> **Task requirements**: Each line of the records below that contains "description" needs to be copied.

> **Information shown**:

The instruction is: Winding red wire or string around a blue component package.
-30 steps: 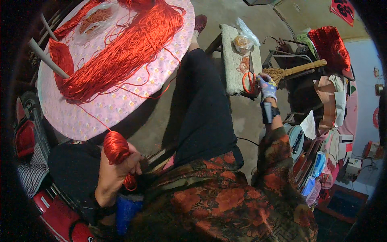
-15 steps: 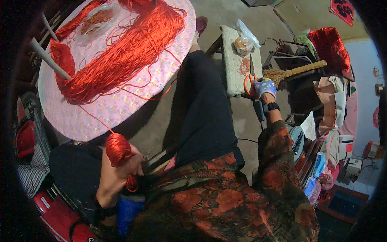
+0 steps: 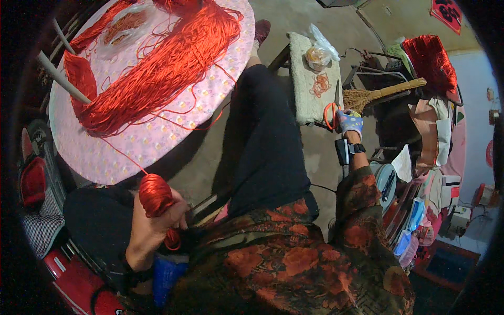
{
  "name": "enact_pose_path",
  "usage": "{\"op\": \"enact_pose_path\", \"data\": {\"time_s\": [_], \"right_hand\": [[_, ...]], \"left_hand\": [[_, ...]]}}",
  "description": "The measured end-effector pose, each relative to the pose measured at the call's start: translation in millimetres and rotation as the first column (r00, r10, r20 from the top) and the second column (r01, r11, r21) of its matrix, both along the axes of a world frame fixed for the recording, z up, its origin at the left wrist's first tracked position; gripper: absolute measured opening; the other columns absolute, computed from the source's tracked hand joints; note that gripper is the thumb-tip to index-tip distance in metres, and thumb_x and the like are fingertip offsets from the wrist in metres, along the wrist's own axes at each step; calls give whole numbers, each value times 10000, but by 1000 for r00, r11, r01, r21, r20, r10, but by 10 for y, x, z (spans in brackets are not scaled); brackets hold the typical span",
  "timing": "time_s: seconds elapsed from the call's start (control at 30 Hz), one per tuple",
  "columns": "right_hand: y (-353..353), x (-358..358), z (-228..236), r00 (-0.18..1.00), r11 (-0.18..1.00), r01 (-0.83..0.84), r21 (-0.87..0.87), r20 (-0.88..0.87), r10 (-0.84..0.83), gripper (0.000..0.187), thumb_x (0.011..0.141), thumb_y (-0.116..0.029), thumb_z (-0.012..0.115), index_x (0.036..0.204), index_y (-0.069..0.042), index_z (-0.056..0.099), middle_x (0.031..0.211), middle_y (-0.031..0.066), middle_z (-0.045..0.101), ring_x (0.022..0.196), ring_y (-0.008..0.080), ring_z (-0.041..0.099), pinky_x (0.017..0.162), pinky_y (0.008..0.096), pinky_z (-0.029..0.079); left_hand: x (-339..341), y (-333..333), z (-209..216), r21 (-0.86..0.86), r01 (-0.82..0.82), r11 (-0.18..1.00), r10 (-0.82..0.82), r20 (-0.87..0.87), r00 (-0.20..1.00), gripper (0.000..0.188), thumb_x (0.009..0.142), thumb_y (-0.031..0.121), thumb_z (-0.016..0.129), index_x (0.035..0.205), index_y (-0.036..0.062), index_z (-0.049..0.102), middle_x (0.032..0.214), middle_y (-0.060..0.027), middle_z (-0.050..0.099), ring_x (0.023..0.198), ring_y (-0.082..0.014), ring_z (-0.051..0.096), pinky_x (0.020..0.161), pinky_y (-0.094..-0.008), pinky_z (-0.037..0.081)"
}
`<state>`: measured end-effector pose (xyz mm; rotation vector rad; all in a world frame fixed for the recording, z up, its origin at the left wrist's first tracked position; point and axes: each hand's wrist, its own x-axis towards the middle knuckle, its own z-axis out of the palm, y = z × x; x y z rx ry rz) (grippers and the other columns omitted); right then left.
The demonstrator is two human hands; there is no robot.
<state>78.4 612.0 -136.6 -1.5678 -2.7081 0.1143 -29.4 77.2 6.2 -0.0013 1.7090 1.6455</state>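
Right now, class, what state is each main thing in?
Wound red cord bundle: gripped in left hand
Cord strand: pulled straight
Red cord hank: piled loosely on pink-covered table
Orange-handled scissors: at gloved right hand, blades apparently together
Straw broom: lying sideways

The scissors (image 3: 336, 103) are shifting rightward on the padded bench (image 3: 307, 105): their blades (image 3: 337, 91) are now running along its right edge instead of lying farther in. The gloved right hand (image 3: 350, 122) gripping them is moving slightly outward, away from the bench.
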Motion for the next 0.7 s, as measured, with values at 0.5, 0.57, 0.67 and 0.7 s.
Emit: {"op": "enact_pose_path", "data": {"time_s": [0.5, 0.57, 0.67, 0.7], "right_hand": [[127, -984, 129, 965, 966, -248, 67, 103, 240, 294, 828, -356, 612, 1019, -153, 704, 1027, 129, 676, 975, 309, 636, 843, 412, 501], [111, -1027, 156, 971, 974, -224, -2, 80, 224, 292, 816, -344, 610, 1000, -142, 714, 1011, 130, 682, 969, 305, 639, 844, 409, 499], [411, -989, 65, 987, 986, -160, -39, 21, 161, 287, 796, -315, 613, 981, -123, 720, 992, 134, 686, 952, 311, 644, 835, 394, 501], [489, -963, 24, 986, 985, -166, -41, 22, 167, 287, 796, -315, 613, 981, -123, 720, 992, 134, 686, 952, 311, 644, 835, 394, 501]], "left_hand": [[-33, 4, -57, -35, -27, 999, 29, 70, 997, 128, 791, 65, 697, 810, 12, 582, 676, -66, 602, 521, -127, 580, 493, -250, 459], [-30, 9, -35, -44, -20, 999, 24, 95, 995, 131, 788, 61, 698, 811, 14, 578, 698, -74, 609, 522, -129, 579, 495, -257, 462], [-21, 40, -2, -28, -32, 999, 35, 97, 995, 130, 787, 61, 697, 807, 13, 577, 687, -70, 604, 522, -131, 578, 494, -258, 461], [-19, 41, 19, -30, -39, 999, 42, 98, 994, 130, 787, 61, 697, 807, 13, 577, 687, -70, 604, 522, -131, 578, 494, -258, 461]]}}
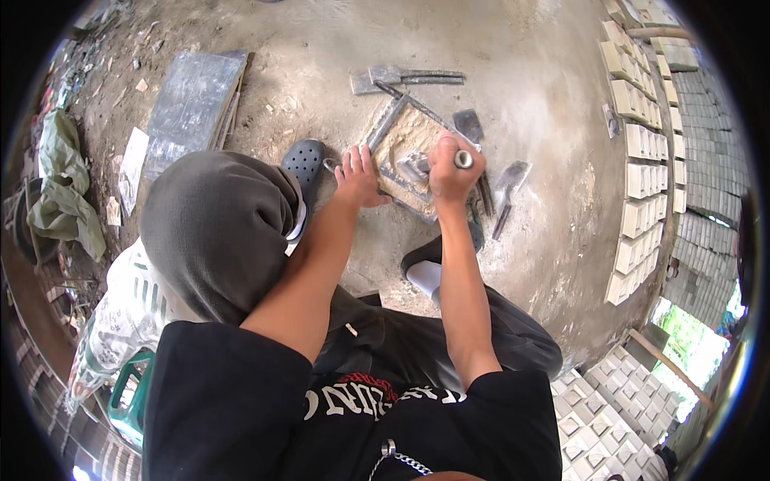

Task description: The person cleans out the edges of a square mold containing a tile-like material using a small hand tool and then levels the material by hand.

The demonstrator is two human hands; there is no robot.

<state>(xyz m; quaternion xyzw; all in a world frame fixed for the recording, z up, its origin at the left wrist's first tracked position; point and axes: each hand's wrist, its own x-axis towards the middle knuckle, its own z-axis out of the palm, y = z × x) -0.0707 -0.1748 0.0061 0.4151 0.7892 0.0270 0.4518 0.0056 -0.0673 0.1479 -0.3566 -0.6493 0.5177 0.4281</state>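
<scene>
Far left, a crumpled green cloth (64, 180) lies by the floor's littered edge, and next in come flat grey boards (192, 96), stacked, their long edges angled toward the work. Then a dark perforated clog (303, 164), just beside the left hand (358, 178), and here's that hand: open, fingers spread, laid at the near-left edge of a square mould frame (391, 119). The frame sits tilted on the ground between the two feet, pale powder (411, 135) inside its bars. Beyond its far corner, a flat trowel (409, 78) lies crosswise. Over the frame's right side, the right hand (455, 167) is closed tight on a round-ended handle (463, 159), a metal blade (414, 166) low over the powder. Tight quarters there: a dark scraper (468, 125) just past the fist, a spatula (511, 180) to its right. Then the room opens up, a broad run of concrete floor (569, 176) reaching all the way to rows of cream blocks (644, 180) lining the right edge.
</scene>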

> **Solution to the exercise**:
  "description": "The measured end-effector pose, each relative to the pose measured at the call's start: translation in millimetres and rotation as the first column (r00, r10, r20 from the top) and the second column (r01, r11, r21) of its matrix, both along the axes of a world frame fixed for the recording, z up, its origin at the left wrist's first tracked position; gripper: absolute measured opening; the other columns absolute, computed from the source's tracked hand joints; note that gripper is the thumb-tip to index-tip distance in metres, and thumb_x and the like are fingertip offsets from the wrist in metres, along the wrist's own axes at each step; calls give whole numbers, each value times 10000, but by 1000 for r00, r11, r01, r21, r20, r10, but by 10 for y, x, z (spans in brackets are not scaled); brackets hold the typical span",
Task description: The person cleans out the edges of a square mold containing a tile-like material using a small hand tool and then levels the material by hand.

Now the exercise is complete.